= Stroke Heroes Act FAST =

Stroke Heroes Act FAST is a public health campaign produced by the Heart Disease and Stroke Prevention and Control Program at the Massachusetts Department of Public Health. Begun in 2006, it is dedicated to increasing stroke recognition and shortening the time between the onset of stroke symptoms and arrival at a hospital's emergency department.

"Time lost is brain lost" is a phrase often used in stroke prevention programs. Because quick treatment can help avoid death or permanent physical disability, the FAST campaign stresses the need for immediate action by calling 9-1-1.

FAST teaches the signs and symptoms of stroke through its acronym, which stands for: Face, Arm, Speech, and Time. The highlight of the campaign is a 3-minute animated video produced by Geovision. Accompanying the video are posters, brochures, wallet-sized cards, and PowerPoints. All of the items are available in English, Spanish, and Portuguese (with Khmer on the way). The PowerPoints are part of an education kit that is meant as a train-the-trainer module, and is also available in the three languages.

A paid media campaign has accompanied the distribution of materials, and has included television, radio, print media, and transit cards on public transportation. To date, FAST materials have been used in 48 states and 28 countries, including Canada, Japan, and the Dominican Republic.
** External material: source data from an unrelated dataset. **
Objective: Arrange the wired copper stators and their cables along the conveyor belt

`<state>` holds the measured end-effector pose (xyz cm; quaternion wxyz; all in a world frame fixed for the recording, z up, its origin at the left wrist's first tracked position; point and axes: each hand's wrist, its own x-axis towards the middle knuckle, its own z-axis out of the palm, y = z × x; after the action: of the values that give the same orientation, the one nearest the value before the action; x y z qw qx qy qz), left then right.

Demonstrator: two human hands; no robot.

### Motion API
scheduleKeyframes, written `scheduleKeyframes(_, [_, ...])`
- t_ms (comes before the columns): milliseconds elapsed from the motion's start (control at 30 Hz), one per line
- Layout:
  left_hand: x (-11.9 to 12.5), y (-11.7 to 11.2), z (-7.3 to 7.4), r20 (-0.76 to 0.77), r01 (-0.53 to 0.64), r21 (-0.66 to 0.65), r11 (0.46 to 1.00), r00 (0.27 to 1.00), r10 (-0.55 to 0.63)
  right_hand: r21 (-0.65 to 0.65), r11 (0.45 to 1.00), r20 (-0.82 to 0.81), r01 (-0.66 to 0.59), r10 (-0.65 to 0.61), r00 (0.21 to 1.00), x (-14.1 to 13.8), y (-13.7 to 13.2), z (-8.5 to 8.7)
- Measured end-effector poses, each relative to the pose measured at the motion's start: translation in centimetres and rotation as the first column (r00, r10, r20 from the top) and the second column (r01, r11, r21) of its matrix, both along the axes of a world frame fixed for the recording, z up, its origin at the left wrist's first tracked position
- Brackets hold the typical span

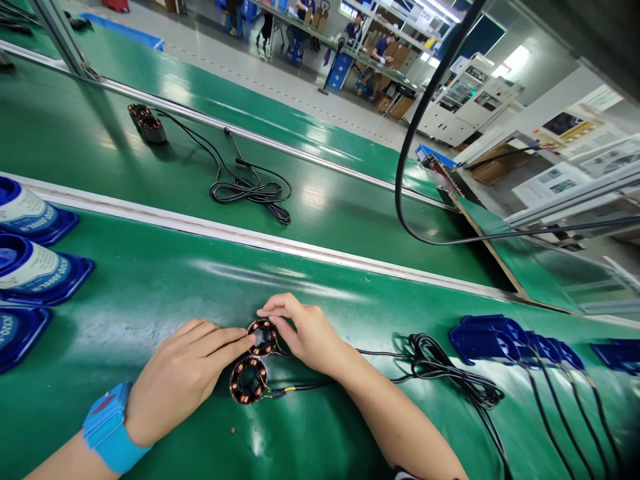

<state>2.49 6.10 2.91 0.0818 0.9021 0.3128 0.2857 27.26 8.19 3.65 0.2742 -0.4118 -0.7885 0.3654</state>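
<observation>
Two round copper-wound coil rings lie on the green bench in front of me. My right hand [305, 333] pinches the upper coil ring [262, 337] with thumb and fingers. My left hand [185, 373] lies flat beside it, fingertips touching the same ring's left edge. The lower coil ring [247, 380] rests just below, between my hands, with black leads running right to a coiled black cable bundle [440, 370]. A blue wrist strap [110, 427] is on my left wrist.
Blue-based white labelled units [30, 267] line the left edge. Blue flat parts with black leads [505, 340] lie at the right. On the green conveyor behind, another coil part [147, 123] and cable bundle [250, 190] sit. A black hose [405, 167] hangs at right. People work far behind.
</observation>
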Motion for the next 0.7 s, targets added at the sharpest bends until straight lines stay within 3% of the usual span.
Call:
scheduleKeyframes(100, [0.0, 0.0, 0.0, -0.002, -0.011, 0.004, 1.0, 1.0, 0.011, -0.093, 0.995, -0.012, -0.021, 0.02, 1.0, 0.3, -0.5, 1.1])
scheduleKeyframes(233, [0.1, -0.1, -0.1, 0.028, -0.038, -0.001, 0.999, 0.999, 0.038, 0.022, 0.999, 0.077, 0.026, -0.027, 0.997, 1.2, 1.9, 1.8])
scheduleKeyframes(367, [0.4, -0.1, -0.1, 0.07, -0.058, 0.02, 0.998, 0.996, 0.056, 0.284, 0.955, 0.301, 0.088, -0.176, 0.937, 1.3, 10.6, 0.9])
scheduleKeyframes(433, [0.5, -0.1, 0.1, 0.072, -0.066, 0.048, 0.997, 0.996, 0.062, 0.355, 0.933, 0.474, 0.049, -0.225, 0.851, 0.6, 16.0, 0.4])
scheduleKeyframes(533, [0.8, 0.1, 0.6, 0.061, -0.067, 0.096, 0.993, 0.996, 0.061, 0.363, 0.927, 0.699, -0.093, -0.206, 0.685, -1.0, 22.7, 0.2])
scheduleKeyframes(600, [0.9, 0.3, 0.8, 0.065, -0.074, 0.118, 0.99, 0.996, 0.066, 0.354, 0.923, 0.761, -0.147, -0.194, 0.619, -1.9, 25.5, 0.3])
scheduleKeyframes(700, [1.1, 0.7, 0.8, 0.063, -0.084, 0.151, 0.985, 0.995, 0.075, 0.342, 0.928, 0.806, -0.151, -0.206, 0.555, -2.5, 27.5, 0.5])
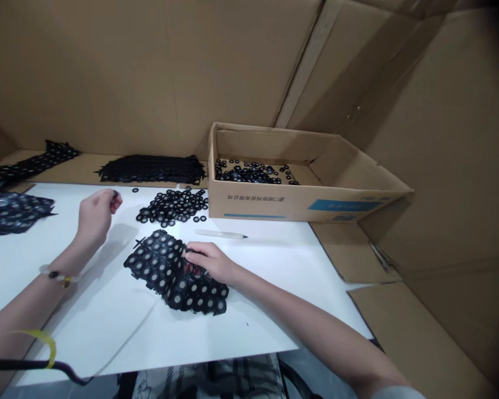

==Evaluation of campaign==
The Heart Disease and Stroke Prevention and Control Program has evaluated each of the media campaigns to demonstrate knowledge and awareness change concerning stroke signs and symptoms. Prior to running the initial media campaign in a specific language and after each subsequent campaign, a survey was administered to a random sample of Massachusetts adults. The validated survey questionnaire addresses stroke signs and symptoms knowledge, impetus to call 9-1-1 at any sign of a stroke, awareness of stroke advertising, as well as familiarity with the campaign and its terminology. These data have shown a significant increase in awareness and knowledge over time, confirming the effectiveness of the campaigns in Massachusetts.

==Awards==
The campaign video won the Silver Award for production at the 27th annual Telly Awards, which recognizes the "finest video and film productions". In 2008, two Gabriel Awards were given for "Community Awareness/PSA" for the Spanish-language version of the video. It has also been honoured with the 2009 Media Partnership Award from the Partnership for a Heart-Healthy Stroke-Free Massachusetts (PHHSFM) organization for the campaign's leadership in using the video to increase awareness of the signs and symptoms of stroke.